# 3. Transferring Data in DataFed
In this notebook, we will be going over uploading to & downloading from Data Records and monitoring data transfer tasks.

## Before we begin:
Import necessary libraries

In [None]:
import json
import os
import time
from datafed.CommandLib import API

Instantiate the DataFed API and set ``context`` to the Training project:

In [None]:
df_api = API()
df_api.setContext("p/trn001")

### <span style="color:green"> Exercise </span>
<span style="color:green"> Enter your username to work within your personal Collection. </span>

In [None]:
parent_collection = "c/34558900"  # your username here

### <span style="color:green"> Exercise </span>
<span style="color:green"> Copy over the ID for the record you created in the previous notebook. </span>

In [None]:
record_id = "d/43650517"

# Uploading raw data
Shortly, we will learn how to upload data to the record we just created. For demonstration purposes, we will just create a simple text file and use this as the raw data for the Data Record

### <span style="color:blue"> **Note:** </span>
> <span style="color:blue"> DataFed does not impose any restrictions on the file extension / format for the raw data </span>

In [None]:
with open("./raw_data.txt", mode="w") as file_handle:
    file_handle.write("This is some data")
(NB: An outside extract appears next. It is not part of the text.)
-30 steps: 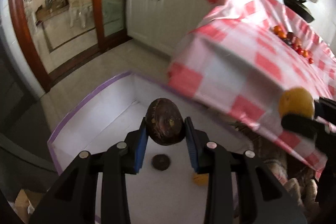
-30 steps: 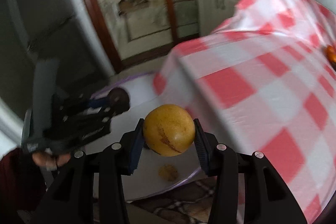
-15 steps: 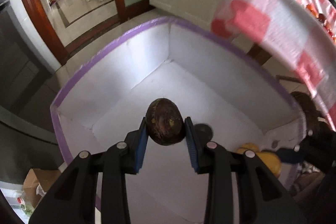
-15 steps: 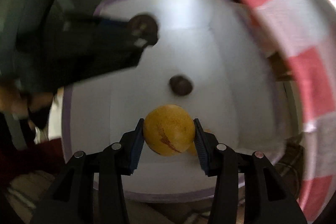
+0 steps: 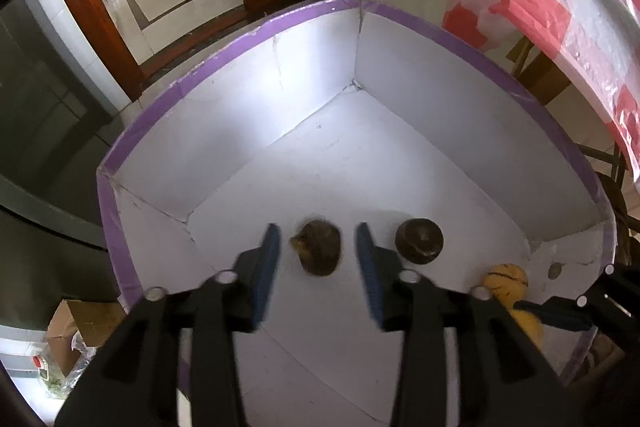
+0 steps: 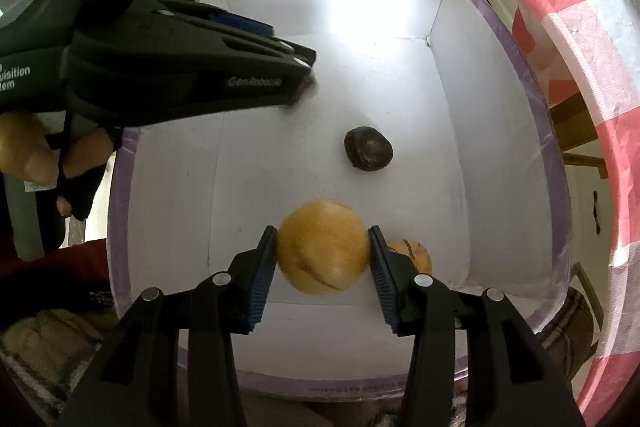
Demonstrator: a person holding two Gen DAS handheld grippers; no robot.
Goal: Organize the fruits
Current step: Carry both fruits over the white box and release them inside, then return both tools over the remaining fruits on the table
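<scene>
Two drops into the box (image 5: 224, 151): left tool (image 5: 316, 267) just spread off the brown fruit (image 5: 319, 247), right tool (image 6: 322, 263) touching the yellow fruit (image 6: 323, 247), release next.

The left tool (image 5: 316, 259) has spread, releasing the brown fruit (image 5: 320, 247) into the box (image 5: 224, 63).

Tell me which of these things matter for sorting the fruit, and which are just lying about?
In the job:
- white box
- dark fruit, dropped from left tool
- yellow fruit in right tool
- other dark fruit
- second yellow fruit

Lying about:
- checked tablecloth
- cardboard carton
</scene>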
### <span style="color:blue"> Note </span>
> <span style="color:blue"> Always ensure that your Globus endpoint is active and that your files are located in a directory that is visible to the Globus Endpoint </span>

## `dataPut()`
Uploading data files to DataFed is done using the `dataPut` command.

In [None]:
put_resp = df_api.dataPut(
    record_id,
    "./raw_data.txt",
    wait=True,  # Waits until transfer completes.
)
print(put_resp)

We get two components in the response:
* Information about the Data Record, data was uploaded to
* Information about the data transfer ``task`` - more on this later

The ``dataPut()`` method **initiates a Globus transfer** on our behalf from the machine **wherever** the file was present to wherever the default data repository is located. In this case, the file was in our local file system and on the same machine where we are executing the command.

### <span style="color:blue"> Note </span>
> <span style="color:blue"> The above data file was specified by its relative local path, so DataFed used our pre-configured default Globus endpoint to find the data file. As long as we have the id for any *active* Globus endpoint that we have authenticated access to, we can transfer data from that endpoint with its full absolute file path – even if the file system is not attached ot the local machine. Look for more information on this in later examples. </span>

Let's view the data record now that we've uploaded our data. Pay attention to the ``ext`` and ``source`` fields which should now populated:

In [None]:
dv_resp = df_api.dataView(record_id)
print(dv_resp)

# Downloading raw data
DataFed is also capable of getting data stored in a DataFed repository and placing it in the local or other Globus-visible filesystem via the ``dataGet()`` function. 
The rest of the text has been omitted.